Hugh waved a hand toward the bishop: "That gentleman has risked his life
for your sick brother."
"Yes," said Ramsey. The bishop scowled up the river. Julian scowled at
Hugh.
"Well, sir?" he once more challenged.
"He was told he was wanted as a minister," said Hugh.
"_Well, sir?_"
"He was wanted merely to get your letter off secretly."
"You lie!"
"Oh!" sighed the Yazoo pair. Ramsey shrank upon Mrs. Gilmore.
"Not at all," said a quiet voice overhead and the eyes of Julian,
blazing upward, met Watson's blazing down.
"Come," said the player's wife to Ramsey, "come away."

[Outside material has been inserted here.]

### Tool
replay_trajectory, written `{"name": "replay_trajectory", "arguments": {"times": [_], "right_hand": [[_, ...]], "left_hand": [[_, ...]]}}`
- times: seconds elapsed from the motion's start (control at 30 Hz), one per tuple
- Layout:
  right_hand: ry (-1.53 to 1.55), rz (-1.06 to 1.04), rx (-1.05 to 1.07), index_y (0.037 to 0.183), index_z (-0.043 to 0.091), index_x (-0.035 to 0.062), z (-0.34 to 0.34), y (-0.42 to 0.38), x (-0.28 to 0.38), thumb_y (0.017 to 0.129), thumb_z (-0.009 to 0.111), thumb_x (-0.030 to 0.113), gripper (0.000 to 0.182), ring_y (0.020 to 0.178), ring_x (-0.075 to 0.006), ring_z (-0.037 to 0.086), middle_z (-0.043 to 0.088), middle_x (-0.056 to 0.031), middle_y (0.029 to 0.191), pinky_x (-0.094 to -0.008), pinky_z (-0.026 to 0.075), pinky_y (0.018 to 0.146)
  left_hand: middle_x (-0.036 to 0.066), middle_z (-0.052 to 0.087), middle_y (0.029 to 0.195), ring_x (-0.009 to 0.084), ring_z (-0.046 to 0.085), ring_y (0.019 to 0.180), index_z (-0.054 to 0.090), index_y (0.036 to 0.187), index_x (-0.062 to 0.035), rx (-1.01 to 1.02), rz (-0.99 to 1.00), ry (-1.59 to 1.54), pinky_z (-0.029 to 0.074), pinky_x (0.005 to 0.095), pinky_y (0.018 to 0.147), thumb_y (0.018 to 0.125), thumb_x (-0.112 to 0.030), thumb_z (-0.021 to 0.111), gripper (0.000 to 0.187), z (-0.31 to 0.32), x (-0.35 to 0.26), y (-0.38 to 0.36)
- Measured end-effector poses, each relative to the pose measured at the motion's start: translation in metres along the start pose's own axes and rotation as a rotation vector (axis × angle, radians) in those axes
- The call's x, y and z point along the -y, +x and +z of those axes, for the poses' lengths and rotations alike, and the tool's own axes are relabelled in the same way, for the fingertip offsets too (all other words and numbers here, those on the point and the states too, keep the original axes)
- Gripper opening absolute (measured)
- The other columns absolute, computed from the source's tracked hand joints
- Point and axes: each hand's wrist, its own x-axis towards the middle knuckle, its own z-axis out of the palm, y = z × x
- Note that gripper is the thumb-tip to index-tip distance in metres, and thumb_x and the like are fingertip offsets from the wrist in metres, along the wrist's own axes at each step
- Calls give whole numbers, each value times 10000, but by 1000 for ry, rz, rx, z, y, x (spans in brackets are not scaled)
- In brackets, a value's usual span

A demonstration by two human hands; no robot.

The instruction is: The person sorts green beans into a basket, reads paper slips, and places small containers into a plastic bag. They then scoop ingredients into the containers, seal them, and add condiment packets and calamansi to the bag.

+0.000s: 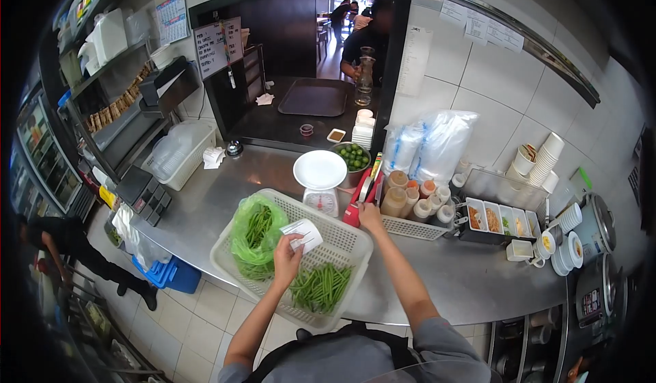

"I won't," tearfully laughed Ramsey, and Mrs. Gilmore and the squire's
sister had to laugh with her.
"The lie," said Hugh, "will keep. Your letter is such that the bishop
declines to touch it."
The bishop swelled. Julian recoiled and, glancing behind him, confronted
his mother.
"My son," she began, but he whirled back to Hugh.
"You keyhole spy!" he wailed; "you eavesdropping viper!"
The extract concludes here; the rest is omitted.